The elimination of the triangle is an improvement to our method, because it was a distraction. It gave undue prominence to three particular points in the plane. We still have one further improvement to make. In Figures 6 and 7, spatial distance represents genetic distance, but the
scaling
is all distorted. One inch upwards is not necessarily equivalent to one inch across. To remedy this, we must choose our three anchor biomorphs carefully, so that their genetic distances, one from the other, are all the same. Figure 8 does just this. Again the triangle is not actually drawn. The three anchors are the scorpion from Figure 5, the insect again (we have yet another ‘rotation about’ the insect), and the rather nondescript biomorph at the top. These three biomorphs are all 30 mutations distant from each other. This means that it is equally easy to evolve from any one to any other one. In all three cases, a minimum of 30 genetic steps must be taken. The little blips along the lower margin of Figure 8 represent units of distance measured in genes. You can think of it as a genetic ruler. The ruler doesn’t only work in the horizontal direction. You can tilt it in any direction, and measure the genetic distance, and hence the minimum evolution time, between any point on the plane and any other (annoy - ingly, that is not quite true on the page, because the computer’s printer distorts proportions, but this effect is too trivial to make a fuss about, although it does mean that you will get slightly the wrong answer if you simply count blips on the scale).

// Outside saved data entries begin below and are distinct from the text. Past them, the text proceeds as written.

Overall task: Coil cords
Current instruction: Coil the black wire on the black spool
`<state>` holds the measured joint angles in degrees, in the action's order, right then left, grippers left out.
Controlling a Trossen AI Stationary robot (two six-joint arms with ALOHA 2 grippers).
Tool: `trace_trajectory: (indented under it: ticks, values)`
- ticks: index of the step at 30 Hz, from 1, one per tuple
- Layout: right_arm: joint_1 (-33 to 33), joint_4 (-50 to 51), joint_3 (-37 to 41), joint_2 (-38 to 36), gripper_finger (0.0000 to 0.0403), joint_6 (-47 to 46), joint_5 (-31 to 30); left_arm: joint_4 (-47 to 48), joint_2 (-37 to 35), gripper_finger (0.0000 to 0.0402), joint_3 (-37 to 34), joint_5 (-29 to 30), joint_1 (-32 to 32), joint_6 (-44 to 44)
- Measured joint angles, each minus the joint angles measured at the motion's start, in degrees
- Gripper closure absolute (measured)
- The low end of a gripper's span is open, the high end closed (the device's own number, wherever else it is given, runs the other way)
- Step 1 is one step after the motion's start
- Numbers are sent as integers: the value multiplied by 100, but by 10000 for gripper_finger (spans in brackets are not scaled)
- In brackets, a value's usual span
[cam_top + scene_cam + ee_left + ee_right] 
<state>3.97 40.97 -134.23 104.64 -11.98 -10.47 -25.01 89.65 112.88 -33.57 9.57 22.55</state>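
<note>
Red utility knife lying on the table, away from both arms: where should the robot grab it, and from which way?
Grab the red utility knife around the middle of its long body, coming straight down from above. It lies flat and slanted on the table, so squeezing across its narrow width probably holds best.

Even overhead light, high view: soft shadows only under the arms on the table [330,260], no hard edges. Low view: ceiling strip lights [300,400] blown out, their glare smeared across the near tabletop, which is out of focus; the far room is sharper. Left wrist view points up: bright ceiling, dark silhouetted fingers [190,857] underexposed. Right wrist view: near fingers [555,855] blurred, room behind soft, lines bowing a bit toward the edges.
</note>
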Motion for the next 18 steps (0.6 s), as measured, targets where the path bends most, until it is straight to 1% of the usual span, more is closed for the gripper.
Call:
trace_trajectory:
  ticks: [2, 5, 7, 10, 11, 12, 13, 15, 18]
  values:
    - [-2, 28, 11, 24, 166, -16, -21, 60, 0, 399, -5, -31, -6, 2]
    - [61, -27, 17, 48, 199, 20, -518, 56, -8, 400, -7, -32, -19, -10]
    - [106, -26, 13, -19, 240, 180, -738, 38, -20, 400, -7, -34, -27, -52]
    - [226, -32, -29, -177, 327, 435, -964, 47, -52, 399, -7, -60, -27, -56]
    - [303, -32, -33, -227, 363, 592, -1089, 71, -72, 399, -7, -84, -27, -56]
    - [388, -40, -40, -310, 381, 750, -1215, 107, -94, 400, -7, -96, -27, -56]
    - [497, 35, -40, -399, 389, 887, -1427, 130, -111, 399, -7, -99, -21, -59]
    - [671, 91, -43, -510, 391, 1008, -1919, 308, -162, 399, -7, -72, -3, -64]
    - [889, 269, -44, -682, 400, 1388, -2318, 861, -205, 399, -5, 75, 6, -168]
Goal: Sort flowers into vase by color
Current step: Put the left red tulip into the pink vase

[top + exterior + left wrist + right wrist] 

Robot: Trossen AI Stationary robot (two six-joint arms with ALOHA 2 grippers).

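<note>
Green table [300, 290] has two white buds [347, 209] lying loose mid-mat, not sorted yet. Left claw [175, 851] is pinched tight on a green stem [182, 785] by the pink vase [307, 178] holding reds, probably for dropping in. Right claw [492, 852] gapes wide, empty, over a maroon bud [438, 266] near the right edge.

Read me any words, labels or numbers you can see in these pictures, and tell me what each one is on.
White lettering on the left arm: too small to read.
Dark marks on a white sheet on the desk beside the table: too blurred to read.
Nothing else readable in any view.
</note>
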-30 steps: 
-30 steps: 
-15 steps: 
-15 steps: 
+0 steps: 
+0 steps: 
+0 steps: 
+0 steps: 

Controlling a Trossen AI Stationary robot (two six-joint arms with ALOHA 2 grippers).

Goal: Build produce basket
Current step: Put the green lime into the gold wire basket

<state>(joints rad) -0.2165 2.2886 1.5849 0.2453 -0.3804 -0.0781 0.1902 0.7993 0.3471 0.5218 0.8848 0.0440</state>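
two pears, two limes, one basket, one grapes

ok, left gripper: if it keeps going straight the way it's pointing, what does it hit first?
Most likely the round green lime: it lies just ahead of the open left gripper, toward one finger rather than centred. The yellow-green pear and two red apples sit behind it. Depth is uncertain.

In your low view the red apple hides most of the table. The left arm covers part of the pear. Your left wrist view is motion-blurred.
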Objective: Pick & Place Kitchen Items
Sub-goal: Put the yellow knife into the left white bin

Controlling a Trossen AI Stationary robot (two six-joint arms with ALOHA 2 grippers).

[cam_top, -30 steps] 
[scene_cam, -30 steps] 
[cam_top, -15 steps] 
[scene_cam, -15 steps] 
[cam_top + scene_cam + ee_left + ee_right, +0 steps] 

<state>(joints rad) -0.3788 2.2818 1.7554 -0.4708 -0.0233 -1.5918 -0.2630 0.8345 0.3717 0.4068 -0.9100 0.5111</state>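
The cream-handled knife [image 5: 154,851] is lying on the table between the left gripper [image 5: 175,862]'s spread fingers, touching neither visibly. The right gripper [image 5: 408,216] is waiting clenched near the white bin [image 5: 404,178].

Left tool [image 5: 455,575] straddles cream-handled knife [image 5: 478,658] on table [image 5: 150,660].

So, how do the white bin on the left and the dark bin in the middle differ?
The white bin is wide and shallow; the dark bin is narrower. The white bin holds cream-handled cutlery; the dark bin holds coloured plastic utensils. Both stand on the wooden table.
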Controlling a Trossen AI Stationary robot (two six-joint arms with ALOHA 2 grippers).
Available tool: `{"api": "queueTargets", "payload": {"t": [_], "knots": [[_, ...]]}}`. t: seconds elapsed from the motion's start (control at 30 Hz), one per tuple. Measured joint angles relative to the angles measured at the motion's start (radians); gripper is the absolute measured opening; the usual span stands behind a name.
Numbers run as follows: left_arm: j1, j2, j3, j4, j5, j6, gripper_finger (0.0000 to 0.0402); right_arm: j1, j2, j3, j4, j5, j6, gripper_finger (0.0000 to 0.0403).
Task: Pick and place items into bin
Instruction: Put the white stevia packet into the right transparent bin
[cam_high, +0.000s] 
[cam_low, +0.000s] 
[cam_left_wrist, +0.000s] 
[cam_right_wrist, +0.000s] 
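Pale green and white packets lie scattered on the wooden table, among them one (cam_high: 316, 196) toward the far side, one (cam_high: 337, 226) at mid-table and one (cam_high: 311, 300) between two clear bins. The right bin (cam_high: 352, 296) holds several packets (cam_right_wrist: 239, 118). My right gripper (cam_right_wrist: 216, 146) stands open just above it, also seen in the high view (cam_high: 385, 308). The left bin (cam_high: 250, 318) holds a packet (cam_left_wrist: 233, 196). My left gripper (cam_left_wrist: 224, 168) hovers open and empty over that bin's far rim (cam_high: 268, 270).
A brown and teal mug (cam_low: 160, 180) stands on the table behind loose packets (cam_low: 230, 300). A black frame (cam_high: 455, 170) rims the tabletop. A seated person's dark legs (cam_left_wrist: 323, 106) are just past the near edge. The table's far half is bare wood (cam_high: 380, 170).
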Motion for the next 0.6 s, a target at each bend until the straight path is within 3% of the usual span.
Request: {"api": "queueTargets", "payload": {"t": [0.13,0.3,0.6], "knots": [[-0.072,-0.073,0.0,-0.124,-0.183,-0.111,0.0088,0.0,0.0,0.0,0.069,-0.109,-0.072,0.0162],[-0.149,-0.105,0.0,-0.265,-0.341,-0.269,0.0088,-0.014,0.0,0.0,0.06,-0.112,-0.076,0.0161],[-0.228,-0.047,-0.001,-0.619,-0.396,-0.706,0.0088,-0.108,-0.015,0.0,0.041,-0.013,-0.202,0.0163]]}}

These two-dimensional planes cutting through ninedimensional genetic space give some feeling for what it means to walk through Biomorph Land. To improve that feeling, you have to remember that evolution is not restricted to one flat plane. On a true evolutionary walk you could ‘drop through’, at any time, to another plane, for instance from the plane of Figure 6 to the plane of Figure 7 (in the vicinity of the insect, where the two planes come close to each other).

I said that the ‘genetic ruler’ of Figure 8 enables us to calculate the minimum time it would take to evolve from one point to another. So it does, given the restrictions of the original model, but the emphasis is on the word
minimum
. Since the insect and the scorpion are 30 genetic units distant from one another, it takes only 30 generations to evolve from one to the other
if you never take a wrong turning
, if, that is, you know exactly what genetic formula you are heading towards, and how to steer towards it. In real-life evolution there is nothing that corresponds to steering towards some distant genetic target.